Mr Blair hates the fact that the people who tear up crops in fields of
GM maize have managed to swing public attitudes against the development
of the technology. So he is trying to push an image of the protesters as
being merely muddle-headed Luddites. He seems to buy into that lazy myth
that anyone who is against genetic modification must hate modernity and
believe that the world could be run by goodwill and yoga alone.
There may be some people in the environmental movement who shudder at the
idea of technology and hard facts and who rely on chanting and angels' voices
instead. But such people are marginal. It is absurd for Tony Blair to suggest
that the environmental movement in general and the anti-GM campaigns in
particular stem from an antipathy to science.
Because the modern environmental movement, far from seeing science as anathema,
is founded on science. You could date the contemporary movement from the
publication, 40 years ago exactly, of Rachel Carson's Silent Spring.
This is a poetic lament for a beautiful world that is threatened, but it
is founded on a hardheaded examination of the effects of DDT.

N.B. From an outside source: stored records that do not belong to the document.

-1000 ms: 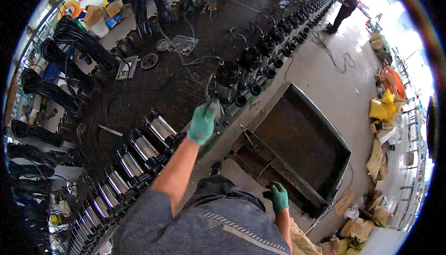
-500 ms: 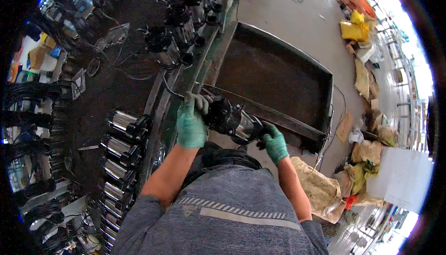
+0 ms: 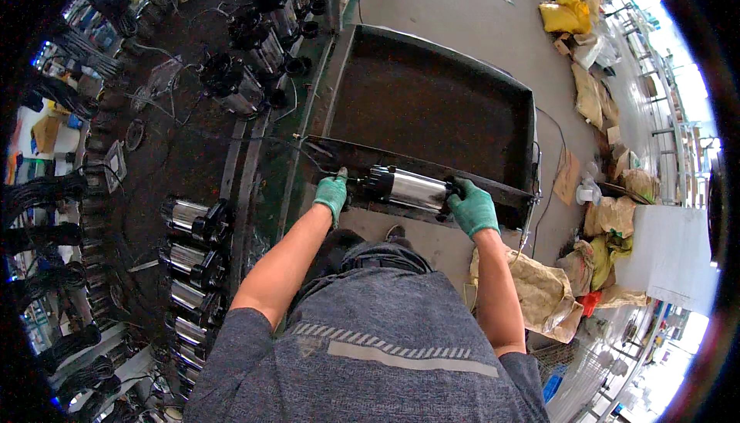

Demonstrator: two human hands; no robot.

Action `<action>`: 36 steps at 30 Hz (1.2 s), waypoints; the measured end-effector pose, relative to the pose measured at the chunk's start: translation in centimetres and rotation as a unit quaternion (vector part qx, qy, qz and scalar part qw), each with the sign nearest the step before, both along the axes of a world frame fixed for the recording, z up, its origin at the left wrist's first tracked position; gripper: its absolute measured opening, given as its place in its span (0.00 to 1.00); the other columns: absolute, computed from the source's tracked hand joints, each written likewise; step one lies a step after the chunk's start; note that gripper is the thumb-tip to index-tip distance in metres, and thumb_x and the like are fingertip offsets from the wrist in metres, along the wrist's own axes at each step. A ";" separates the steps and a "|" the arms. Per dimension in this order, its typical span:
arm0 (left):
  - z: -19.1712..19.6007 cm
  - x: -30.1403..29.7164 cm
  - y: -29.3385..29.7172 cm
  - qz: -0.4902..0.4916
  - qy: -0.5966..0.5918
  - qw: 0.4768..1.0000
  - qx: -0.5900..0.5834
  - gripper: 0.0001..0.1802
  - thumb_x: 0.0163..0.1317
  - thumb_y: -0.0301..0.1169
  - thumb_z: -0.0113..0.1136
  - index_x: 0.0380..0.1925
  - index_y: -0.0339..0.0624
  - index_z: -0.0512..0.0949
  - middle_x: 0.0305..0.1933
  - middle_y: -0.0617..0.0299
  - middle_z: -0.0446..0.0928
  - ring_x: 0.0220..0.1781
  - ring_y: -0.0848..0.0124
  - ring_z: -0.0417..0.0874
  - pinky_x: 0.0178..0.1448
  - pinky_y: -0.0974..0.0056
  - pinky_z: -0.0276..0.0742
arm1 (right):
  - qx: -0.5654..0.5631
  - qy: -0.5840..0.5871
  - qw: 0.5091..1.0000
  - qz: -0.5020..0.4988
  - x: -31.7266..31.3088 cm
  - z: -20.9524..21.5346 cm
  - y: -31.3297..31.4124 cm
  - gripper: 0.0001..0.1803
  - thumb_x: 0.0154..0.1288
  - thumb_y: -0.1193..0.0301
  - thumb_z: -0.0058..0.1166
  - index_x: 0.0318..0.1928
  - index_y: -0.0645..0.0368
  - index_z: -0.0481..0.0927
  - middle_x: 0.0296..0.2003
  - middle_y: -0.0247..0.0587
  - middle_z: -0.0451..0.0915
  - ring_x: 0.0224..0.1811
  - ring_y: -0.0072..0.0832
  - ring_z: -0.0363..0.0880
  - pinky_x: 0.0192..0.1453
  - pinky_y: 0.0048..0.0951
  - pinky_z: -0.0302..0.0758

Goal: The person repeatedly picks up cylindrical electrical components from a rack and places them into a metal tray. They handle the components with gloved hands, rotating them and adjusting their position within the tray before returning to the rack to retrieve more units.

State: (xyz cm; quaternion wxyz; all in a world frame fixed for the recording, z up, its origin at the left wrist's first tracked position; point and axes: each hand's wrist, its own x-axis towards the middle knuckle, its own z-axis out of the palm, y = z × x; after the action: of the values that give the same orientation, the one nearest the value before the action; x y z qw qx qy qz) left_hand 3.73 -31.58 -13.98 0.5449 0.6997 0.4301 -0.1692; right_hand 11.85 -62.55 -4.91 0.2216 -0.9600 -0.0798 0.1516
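Note:
A pump (image 3: 416,189) with a bright steel barrel and black ends lies level across the near side of a dark metal tray. My right hand (image 3: 474,208), in a green-coated glove, grips its right black end. At the other end is my left hand (image 3: 332,194), gloved alike, its fingers closed where a dark cable (image 3: 317,162) runs in; they seem to hold the cable close to the pump, but the exact contact is partly hidden.
The shallow tray (image 3: 432,107) has raised edges. Several similar pumps stand upright on the bench at upper left, such as one pump (image 3: 235,87); others lie in a row (image 3: 189,257) below. Sacks (image 3: 539,292) and a white panel (image 3: 667,257) are at right.
The pump has swung from a tilt to nearly level over the tray's near edge, its steel barrel now more exposed. My left hand has shifted off its black body toward the cable end.

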 end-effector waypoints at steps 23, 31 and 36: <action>0.6 -0.6 -5.6 -0.193 -0.258 0.934 0.154 0.42 0.50 0.41 0.82 0.56 0.30 0.69 0.50 0.48 0.81 0.50 0.58 0.82 0.59 0.58 0.77 | 0.048 -0.052 0.864 -0.498 -6.2 -17.8 -29.0 0.27 0.67 0.54 0.62 0.59 0.51 0.70 0.39 0.52 0.86 0.39 0.51 0.86 0.43 0.51 0.80; 1.2 -0.9 -5.2 -0.204 -0.231 0.927 0.215 0.43 0.49 0.41 0.83 0.57 0.31 0.67 0.50 0.48 0.81 0.50 0.58 0.82 0.59 0.58 0.77 | 0.357 -0.084 0.719 -0.591 -0.8 -19.5 -26.2 0.18 0.67 0.67 0.63 0.52 0.55 0.71 0.28 0.39 0.80 0.21 0.29 0.77 0.19 0.34 0.73; 0.8 -0.9 -4.4 -0.218 -0.214 0.923 0.234 0.43 0.48 0.43 0.83 0.55 0.32 0.68 0.49 0.44 0.82 0.51 0.54 0.84 0.57 0.55 0.79 | 0.506 -0.044 0.626 -0.592 0.6 -16.6 -23.5 0.11 0.70 0.65 0.62 0.47 0.53 0.76 0.24 0.34 0.77 0.19 0.24 0.74 0.19 0.27 0.70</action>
State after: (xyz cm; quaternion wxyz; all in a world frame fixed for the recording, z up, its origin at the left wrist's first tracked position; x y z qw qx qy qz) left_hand 2.84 -36.00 -13.15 0.3944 0.9032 0.1676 -0.0242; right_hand 12.40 -86.02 -21.47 0.7105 -0.5428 0.4317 -0.1187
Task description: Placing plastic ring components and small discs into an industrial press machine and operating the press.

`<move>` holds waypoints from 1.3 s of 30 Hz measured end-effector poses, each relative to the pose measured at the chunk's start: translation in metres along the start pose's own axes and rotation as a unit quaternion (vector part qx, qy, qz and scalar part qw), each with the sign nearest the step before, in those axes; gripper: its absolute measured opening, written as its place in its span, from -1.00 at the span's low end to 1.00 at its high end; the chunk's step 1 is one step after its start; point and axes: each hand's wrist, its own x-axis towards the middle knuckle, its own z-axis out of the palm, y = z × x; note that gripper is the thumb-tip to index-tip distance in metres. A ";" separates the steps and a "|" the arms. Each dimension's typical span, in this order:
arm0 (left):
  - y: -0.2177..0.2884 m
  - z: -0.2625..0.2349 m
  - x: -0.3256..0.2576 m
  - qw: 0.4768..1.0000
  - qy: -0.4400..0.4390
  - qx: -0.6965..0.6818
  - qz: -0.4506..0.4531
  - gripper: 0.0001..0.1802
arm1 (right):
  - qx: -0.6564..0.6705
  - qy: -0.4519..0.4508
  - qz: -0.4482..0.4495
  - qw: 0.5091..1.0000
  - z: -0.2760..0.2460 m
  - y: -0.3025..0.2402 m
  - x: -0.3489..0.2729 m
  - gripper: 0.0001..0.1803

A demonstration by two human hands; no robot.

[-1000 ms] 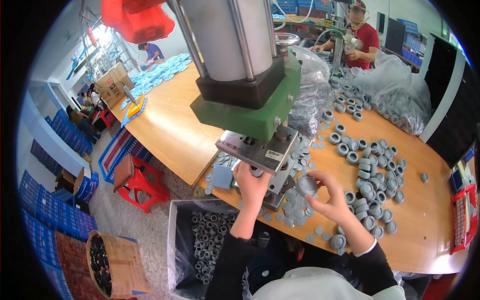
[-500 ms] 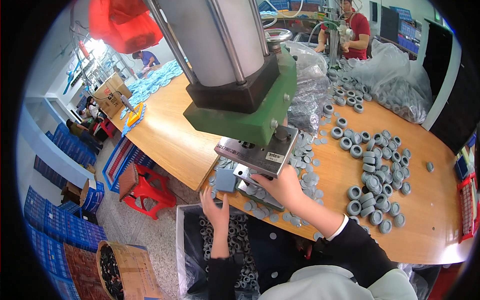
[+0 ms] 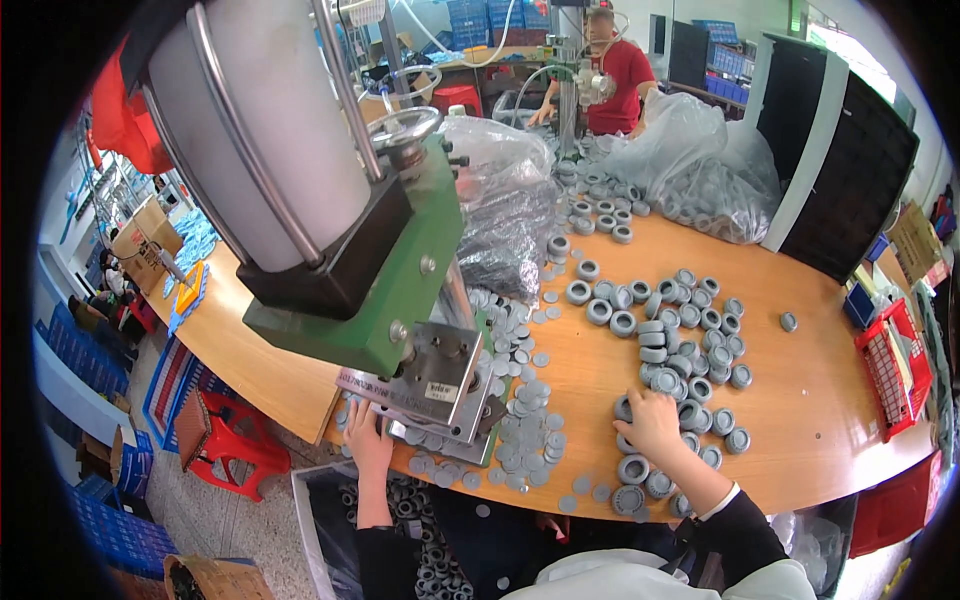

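Note:
A bench press with a green head [image 3: 340, 345] and a pale cylinder [image 3: 270, 130] stands over a metal die plate [image 3: 420, 400]. My left hand [image 3: 370, 445] is at the near left edge of that die, fingers stretched and slightly apart, nothing visible in them. Over at the pile of grey ring-shaped parts [image 3: 690, 345], my right hand [image 3: 655, 425] is closed round one grey ring [image 3: 622, 408] at the pile's near left side; its fingers partly cover it. Flat grey discs [image 3: 525, 435] lie scattered beside the press.
Below the table edge stands a bin [image 3: 310, 520] with many grey rings. A red stool [image 3: 235, 440] is at the left. Clear plastic bags [image 3: 690, 165] lie at the back, near a co-worker in a red shirt [image 3: 615, 85]. A red basket [image 3: 895, 365] sits at the right.
The view has turned to the right. My right hand has left the die and reached the pile of rings. My left hand stays by the press; the blue-grey block near it no longer shows.

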 end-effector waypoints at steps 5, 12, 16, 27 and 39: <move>-0.011 -0.007 -0.012 0.987 0.047 -0.138 -0.068 -0.56 | 0.039 -0.034 0.008 0.999 -0.008 -0.014 0.010 -0.54; 0.149 -0.072 0.024 0.910 0.109 -0.392 0.079 -0.37 | 0.339 0.066 -0.113 0.932 -0.071 -0.047 0.010 -0.44; 0.172 -0.083 0.032 0.871 0.166 -0.460 -0.051 -0.55 | 0.416 0.078 -0.210 0.881 -0.071 -0.095 0.009 -0.36; 0.078 -0.060 -0.074 0.909 0.295 -0.216 -0.200 -0.40 | 0.402 0.053 -0.241 0.882 -0.048 -0.205 0.042 -0.52; 0.019 -0.022 0.005 0.998 0.020 -0.045 -0.023 -0.59 | 0.482 -0.022 -0.196 0.854 -0.061 -0.211 0.028 -0.31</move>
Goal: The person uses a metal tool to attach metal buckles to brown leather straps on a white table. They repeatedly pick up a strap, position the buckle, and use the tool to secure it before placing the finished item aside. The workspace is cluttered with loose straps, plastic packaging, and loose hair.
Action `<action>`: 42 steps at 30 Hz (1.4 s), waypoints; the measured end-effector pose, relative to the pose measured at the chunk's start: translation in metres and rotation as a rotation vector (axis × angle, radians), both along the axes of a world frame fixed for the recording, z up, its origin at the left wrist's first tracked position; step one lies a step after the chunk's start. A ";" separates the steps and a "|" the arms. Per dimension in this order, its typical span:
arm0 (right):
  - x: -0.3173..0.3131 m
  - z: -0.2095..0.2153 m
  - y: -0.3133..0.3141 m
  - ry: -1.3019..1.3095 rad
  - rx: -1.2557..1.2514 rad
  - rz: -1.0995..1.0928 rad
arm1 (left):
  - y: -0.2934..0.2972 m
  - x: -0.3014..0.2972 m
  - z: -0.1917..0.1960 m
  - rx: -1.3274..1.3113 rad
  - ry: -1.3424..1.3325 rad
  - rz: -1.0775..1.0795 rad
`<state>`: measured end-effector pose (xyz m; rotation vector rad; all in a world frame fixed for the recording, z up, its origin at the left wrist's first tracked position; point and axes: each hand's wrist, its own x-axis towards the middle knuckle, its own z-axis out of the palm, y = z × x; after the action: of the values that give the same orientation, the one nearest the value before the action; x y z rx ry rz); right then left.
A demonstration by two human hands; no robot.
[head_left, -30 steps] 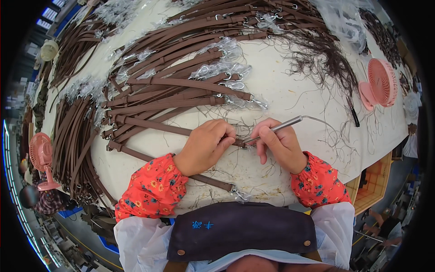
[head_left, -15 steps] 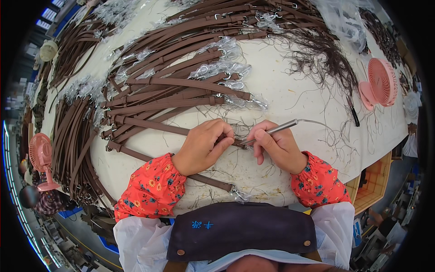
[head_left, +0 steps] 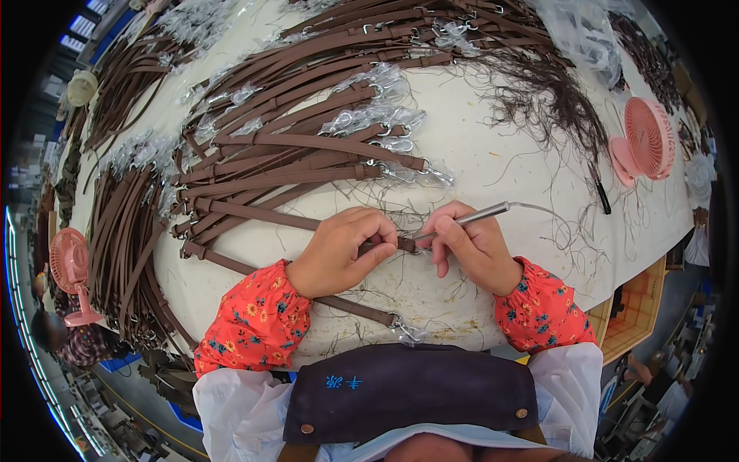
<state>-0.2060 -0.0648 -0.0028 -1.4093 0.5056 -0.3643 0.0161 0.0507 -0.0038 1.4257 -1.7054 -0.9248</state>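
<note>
My left hand is closed around a brown leather strap, which runs in from the left and pokes out as a short end beyond my fingertips. In my right hand is a slim metal pen-shaped tool with a thin cord trailing from its back end. Its tip points at the strap's end, though my fingers partly hide whether it touches. Beneath my left wrist passes another brown strap, its metal clasp in clear plastic. Loose dark threads lie around both hands.
Many more brown straps with plastic-wrapped clasps cover the table's left and far side. A heap of dark threads and a black pen-like stick lie at right. Pink fans stand at right and left. A yellow crate sits below the table's right edge.
My left hand has shifted slightly left and down, showing more of the strap's end. The metal tool and my right hand have moved very little.
</note>
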 end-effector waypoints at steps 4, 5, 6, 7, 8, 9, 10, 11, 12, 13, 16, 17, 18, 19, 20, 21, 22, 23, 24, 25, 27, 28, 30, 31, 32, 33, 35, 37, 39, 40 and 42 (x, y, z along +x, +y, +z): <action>0.000 0.004 0.000 0.045 0.020 0.006 | 0.000 0.000 0.000 0.002 -0.004 -0.002; 0.000 0.005 -0.001 0.062 0.030 0.008 | 0.000 0.000 0.001 0.008 -0.001 0.000; -0.001 0.005 -0.001 0.065 0.026 0.022 | 0.000 0.001 0.001 -0.009 -0.007 -0.025; -0.001 0.005 -0.002 0.069 0.022 0.036 | -0.001 0.002 0.001 -0.027 -0.013 -0.051; -0.002 0.005 -0.002 0.072 0.018 0.050 | -0.001 0.004 0.001 -0.044 -0.019 -0.076; -0.001 0.004 -0.001 0.049 0.022 0.029 | 0.000 0.008 0.001 -0.047 -0.019 -0.163; 0.000 0.003 0.000 0.025 0.025 0.007 | 0.001 0.014 0.000 -0.049 -0.020 -0.250; 0.001 0.002 0.001 0.002 0.029 -0.014 | 0.002 0.018 0.000 -0.052 -0.020 -0.336; 0.000 0.002 0.002 -0.006 0.046 -0.028 | 0.002 0.016 0.001 -0.101 -0.040 -0.244; 0.000 0.001 0.003 -0.014 0.064 -0.041 | 0.001 0.011 0.002 -0.151 -0.060 -0.151; 0.000 -0.002 0.004 -0.053 0.085 -0.070 | 0.002 -0.002 -0.002 -0.252 -0.244 0.067; -0.001 -0.003 0.005 -0.068 0.087 -0.078 | 0.002 -0.004 -0.004 -0.278 -0.325 0.129; -0.001 -0.002 0.005 -0.086 0.082 -0.077 | 0.003 -0.004 -0.003 -0.268 -0.325 0.110; -0.002 -0.001 0.004 -0.103 0.077 -0.076 | 0.003 -0.004 -0.003 -0.257 -0.324 0.090; -0.002 -0.001 0.004 -0.121 0.072 -0.075 | 0.004 -0.004 -0.002 -0.247 -0.323 0.070; -0.003 0.000 0.004 -0.121 0.074 -0.080 | 0.004 -0.003 -0.002 -0.277 -0.371 0.052; -0.004 0.000 0.003 -0.121 0.075 -0.085 | 0.004 -0.004 -0.001 -0.307 -0.419 0.034; -0.005 0.000 0.003 -0.120 0.076 -0.089 | 0.004 -0.004 -0.001 -0.337 -0.466 0.016; -0.004 -0.001 0.003 -0.129 0.084 -0.086 | 0.004 -0.004 -0.004 -0.350 -0.480 0.010; -0.004 -0.002 0.002 -0.137 0.090 -0.081 | 0.005 -0.004 -0.009 -0.364 -0.494 0.005; -0.002 -0.002 0.001 -0.142 0.088 -0.081 | 0.005 -0.002 -0.008 -0.249 -0.398 0.031; -0.001 0.000 0.001 -0.138 0.079 -0.084 | 0.005 -0.002 -0.001 -0.124 -0.287 0.063; 0.001 0.004 0.001 -0.107 0.051 -0.104 | 0.007 -0.003 0.005 -0.018 -0.124 0.117; 0.001 0.004 0.002 -0.095 0.035 -0.113 | 0.008 -0.002 0.003 -0.037 -0.092 0.144; 0.004 0.002 0.003 -0.097 0.024 -0.110 | 0.007 -0.003 -0.003 -0.125 -0.131 0.127; 0.004 0.001 0.003 -0.083 -0.015 -0.131 | 0.007 -0.004 -0.011 -0.198 -0.194 0.127; 0.001 -0.006 0.002 -0.068 -0.046 -0.153 | 0.004 -0.006 -0.026 -0.310 -0.270 0.105; 0.000 -0.012 0.000 -0.084 -0.027 -0.157 | 0.003 -0.010 -0.034 -0.359 -0.270 0.119; -0.001 -0.015 0.004 -0.066 -0.043 -0.188 | 0.002 -0.013 -0.039 -0.441 -0.334 0.100; -0.001 -0.014 0.006 -0.062 -0.066 -0.197 | 0.003 -0.017 -0.040 -0.479 -0.382 0.109; -0.002 -0.015 0.007 -0.055 -0.095 -0.205 | 0.006 -0.020 -0.041 -0.502 -0.416 0.122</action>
<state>-0.2078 -0.0576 -0.0179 -1.4383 0.5959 -0.5975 -0.0038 0.0566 -0.0444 1.4086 -1.9405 -0.1071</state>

If it hadn't been for Carson's reputation as a naturalist and her careful
work to delineate the effects of the overuse of insecticides, Silent
Spring would quickly have been forgotten. As it was, it had the immediate
effect of changing government policy in the US on the use of DDT, and the
longer-term effect of making us think far more deeply about our relationship
to the natural world.
And just as 40 years ago, so today. Although campaigners are sometimes
guilty of using poor science when it suits their arguments, even so, there
is no influential environmental campaign that isn't founded on science.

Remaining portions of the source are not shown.